Why do we write on facebook walls or go to grave sites to talk to our loved ones that are dead? We know they are unable to receive our words, but we still have this urge to connect....to try...
I remember my mom crying out to God after my brother Philip died, wishing she could talk to Phil again. Our family had just moved to Florida from Illinois 4 weeks previously, and Phil, who was 16, went spear fishing with our cousin Jimmy. He got sick very quickly after that, and went in to a coma. It was determined that bacteria from the pond got in his system and he died from encephalitis. My parents did not have a chance to really say good bye to him.

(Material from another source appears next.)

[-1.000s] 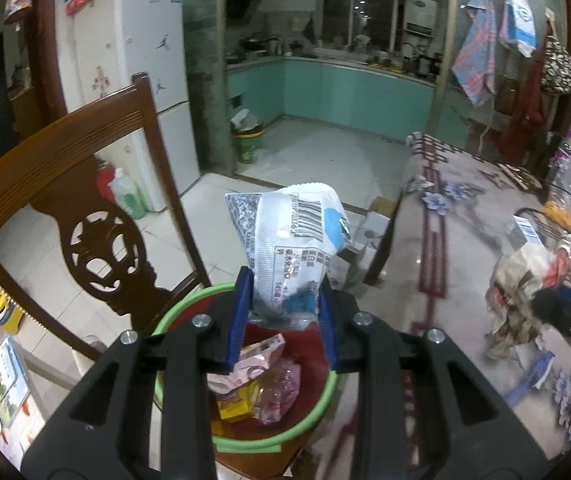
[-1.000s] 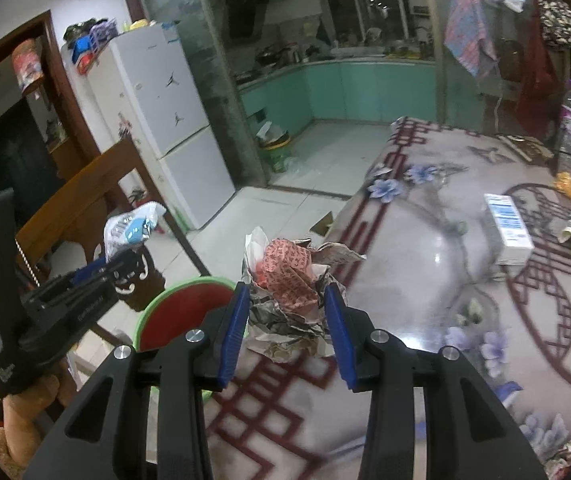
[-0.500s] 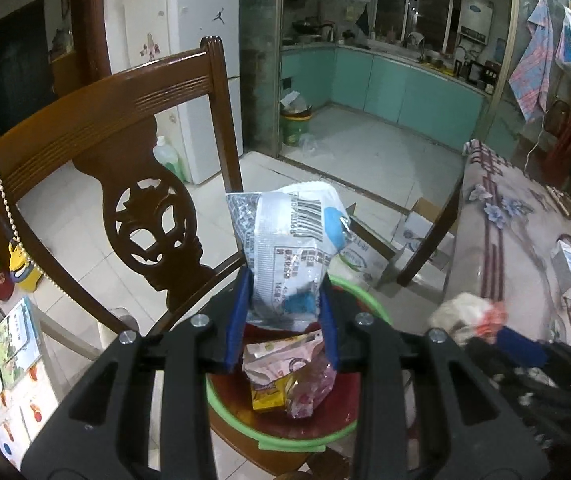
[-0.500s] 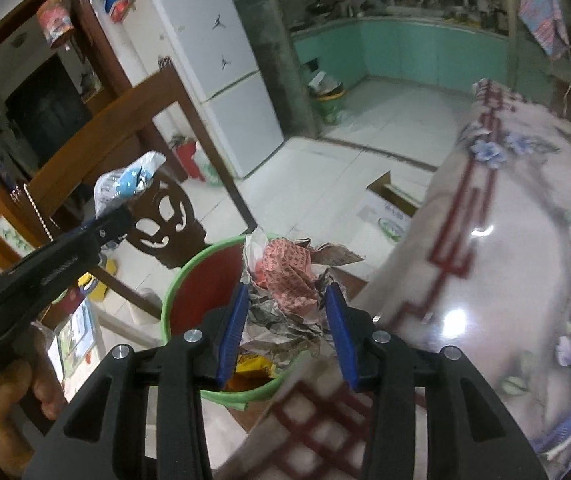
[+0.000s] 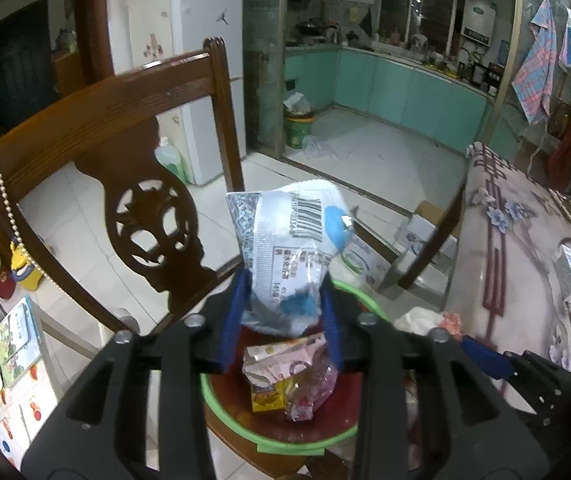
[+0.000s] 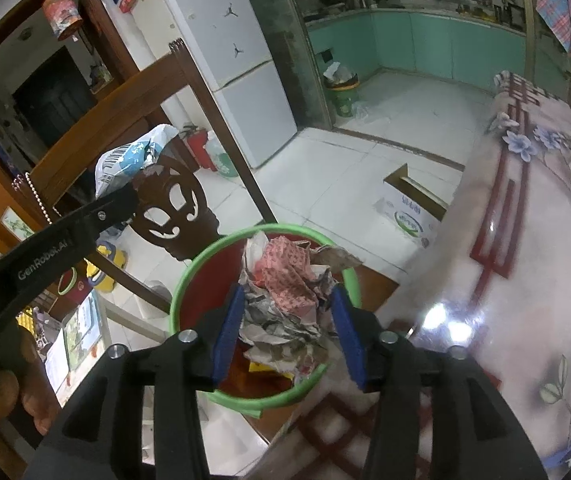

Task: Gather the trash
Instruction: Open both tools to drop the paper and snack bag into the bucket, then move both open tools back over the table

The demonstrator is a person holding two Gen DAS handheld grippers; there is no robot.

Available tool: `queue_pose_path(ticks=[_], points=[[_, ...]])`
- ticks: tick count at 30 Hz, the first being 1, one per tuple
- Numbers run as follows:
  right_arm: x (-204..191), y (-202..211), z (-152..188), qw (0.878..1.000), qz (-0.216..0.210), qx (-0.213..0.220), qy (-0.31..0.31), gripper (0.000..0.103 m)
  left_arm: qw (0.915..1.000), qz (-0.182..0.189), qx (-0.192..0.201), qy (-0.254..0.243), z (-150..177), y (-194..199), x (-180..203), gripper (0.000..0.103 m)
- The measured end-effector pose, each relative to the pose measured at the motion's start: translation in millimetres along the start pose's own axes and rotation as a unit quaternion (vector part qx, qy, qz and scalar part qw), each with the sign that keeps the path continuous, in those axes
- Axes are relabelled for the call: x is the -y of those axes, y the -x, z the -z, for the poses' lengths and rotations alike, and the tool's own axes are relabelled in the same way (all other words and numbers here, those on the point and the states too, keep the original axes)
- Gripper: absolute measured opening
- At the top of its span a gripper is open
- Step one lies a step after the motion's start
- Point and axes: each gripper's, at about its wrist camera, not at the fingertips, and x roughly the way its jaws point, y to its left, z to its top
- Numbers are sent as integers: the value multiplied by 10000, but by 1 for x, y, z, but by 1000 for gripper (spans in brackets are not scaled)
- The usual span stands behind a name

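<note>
In the left wrist view, the left gripper (image 5: 283, 312) sits low in the centre with its jaws opening around a white and blue plastic wrapper (image 5: 291, 254), which stands between the blue pads above the green-rimmed red basin (image 5: 305, 438) on the wooden chair (image 5: 97, 120); whether the pads still press it, I cannot tell. In the right wrist view, the right gripper (image 6: 287, 328) is at lower centre, jaws opening around a crumpled paper wad (image 6: 289, 292) over the same basin (image 6: 189, 280), beside the floral table (image 6: 525, 280) at right.

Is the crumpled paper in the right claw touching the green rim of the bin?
Cannot tell. In the right wrist view the crumpled paper overlaps the bin, with no visible gap or contact.
</note>
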Motion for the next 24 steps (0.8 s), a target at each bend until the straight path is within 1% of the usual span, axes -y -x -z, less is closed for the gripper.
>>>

My mom told me that when she was crying out to God all the things she wished she could tell Phillip, she heard or sensed God say she could tell him herself.
She said that moment was unlike any she has ever had before or since, but she felt an unexplained opening to talk to Philip. So, she did. She told him she loved him and told him how he had been a wonderful gift from God to her and my dad. I am awed that God loves his children so much, and cares so much for a mother's heart, that He would provide that moment for her. It makes me think of Luke 7:13 where Jesus’ heart was filled with compassion for the widow who lost her son and He said, ‘Don’t weep!’. He then raised that boy up. Such love that He has for those that grieve! (How he must have grieved for His own mother who had to watch Him suffer.)
God knows the loss we are experiencing and that we need the closure of connecting with that loved one again. Learning to live life differently due to a loss takes time and the way we cope with that can look different from person to person, but it’s normal to want to talk to your loved one and I think that is ok.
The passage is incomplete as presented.